__WHAT IS NEEDED__
Starting at the line that contains "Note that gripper" in the listing below, write out every line word for word until you have written the line that contains "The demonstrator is".
=====
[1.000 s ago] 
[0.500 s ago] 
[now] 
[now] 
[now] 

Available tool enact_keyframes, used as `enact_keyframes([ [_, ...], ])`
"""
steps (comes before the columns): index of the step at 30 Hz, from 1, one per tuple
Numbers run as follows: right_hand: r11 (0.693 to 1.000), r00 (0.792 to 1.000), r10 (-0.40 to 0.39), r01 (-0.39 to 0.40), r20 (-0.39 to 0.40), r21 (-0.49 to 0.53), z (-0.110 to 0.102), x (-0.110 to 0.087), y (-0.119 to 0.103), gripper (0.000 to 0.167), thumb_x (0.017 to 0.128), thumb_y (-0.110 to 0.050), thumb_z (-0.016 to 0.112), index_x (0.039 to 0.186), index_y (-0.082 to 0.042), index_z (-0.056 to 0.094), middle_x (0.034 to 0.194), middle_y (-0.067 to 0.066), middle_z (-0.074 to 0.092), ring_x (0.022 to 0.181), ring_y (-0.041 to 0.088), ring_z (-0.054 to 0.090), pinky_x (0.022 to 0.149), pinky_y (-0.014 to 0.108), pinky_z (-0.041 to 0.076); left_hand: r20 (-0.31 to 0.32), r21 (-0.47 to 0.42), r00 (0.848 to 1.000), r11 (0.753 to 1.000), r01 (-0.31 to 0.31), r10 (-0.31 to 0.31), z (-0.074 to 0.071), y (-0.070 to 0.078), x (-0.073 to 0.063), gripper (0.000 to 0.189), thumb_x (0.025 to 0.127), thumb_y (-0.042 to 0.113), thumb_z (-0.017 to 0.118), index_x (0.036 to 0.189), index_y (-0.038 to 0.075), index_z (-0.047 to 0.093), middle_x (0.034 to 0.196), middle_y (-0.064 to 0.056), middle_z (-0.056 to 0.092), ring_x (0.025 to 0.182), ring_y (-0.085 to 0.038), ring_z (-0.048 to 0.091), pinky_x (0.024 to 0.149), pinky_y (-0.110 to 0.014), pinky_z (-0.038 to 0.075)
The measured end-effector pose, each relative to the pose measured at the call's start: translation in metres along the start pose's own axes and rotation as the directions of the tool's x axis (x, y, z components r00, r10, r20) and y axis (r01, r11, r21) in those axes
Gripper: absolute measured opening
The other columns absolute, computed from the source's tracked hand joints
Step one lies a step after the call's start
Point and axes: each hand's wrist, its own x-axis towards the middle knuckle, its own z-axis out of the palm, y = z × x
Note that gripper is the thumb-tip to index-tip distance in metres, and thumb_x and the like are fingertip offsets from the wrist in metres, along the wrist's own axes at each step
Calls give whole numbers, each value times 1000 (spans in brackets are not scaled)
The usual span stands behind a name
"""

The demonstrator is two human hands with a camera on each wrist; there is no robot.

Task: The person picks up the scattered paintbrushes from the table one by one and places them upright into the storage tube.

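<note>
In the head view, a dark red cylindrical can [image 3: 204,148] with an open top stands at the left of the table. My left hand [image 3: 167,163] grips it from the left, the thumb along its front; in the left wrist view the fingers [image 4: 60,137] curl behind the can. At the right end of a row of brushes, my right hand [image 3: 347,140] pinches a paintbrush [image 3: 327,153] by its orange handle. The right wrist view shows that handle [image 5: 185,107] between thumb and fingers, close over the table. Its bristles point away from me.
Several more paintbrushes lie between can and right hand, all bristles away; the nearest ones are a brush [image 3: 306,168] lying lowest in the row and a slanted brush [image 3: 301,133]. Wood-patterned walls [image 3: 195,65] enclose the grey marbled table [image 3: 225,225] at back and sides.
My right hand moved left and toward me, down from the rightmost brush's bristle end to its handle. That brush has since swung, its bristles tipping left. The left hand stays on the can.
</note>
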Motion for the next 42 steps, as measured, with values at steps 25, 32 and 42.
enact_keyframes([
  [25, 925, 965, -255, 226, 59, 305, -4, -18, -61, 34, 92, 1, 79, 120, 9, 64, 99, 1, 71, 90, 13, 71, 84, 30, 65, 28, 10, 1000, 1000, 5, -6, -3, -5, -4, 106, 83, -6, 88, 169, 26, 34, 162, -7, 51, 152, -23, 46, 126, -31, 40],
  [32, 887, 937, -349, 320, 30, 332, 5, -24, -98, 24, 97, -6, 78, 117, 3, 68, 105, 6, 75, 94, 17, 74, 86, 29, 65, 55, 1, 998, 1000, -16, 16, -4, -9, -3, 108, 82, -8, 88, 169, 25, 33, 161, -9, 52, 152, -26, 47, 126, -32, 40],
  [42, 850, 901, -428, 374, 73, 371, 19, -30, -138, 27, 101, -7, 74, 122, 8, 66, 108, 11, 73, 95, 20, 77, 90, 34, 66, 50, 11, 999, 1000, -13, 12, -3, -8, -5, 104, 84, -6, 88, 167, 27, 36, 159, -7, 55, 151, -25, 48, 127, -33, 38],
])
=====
__WRITTEN REPLY__
Note that gripper is the thumb-tip to index-tip distance in metres, and thumb_x and the like are fingertip offsets from the wrist in metres, along the wrist's own axes at each step
Calls give whole numbers, each value times 1000 (spans in brackets are not scaled)
The usual span stands behind a name
"""

The demonstrator is two human hands with a camera on each wrist; there is no robot.

What the exercise asked for is complete.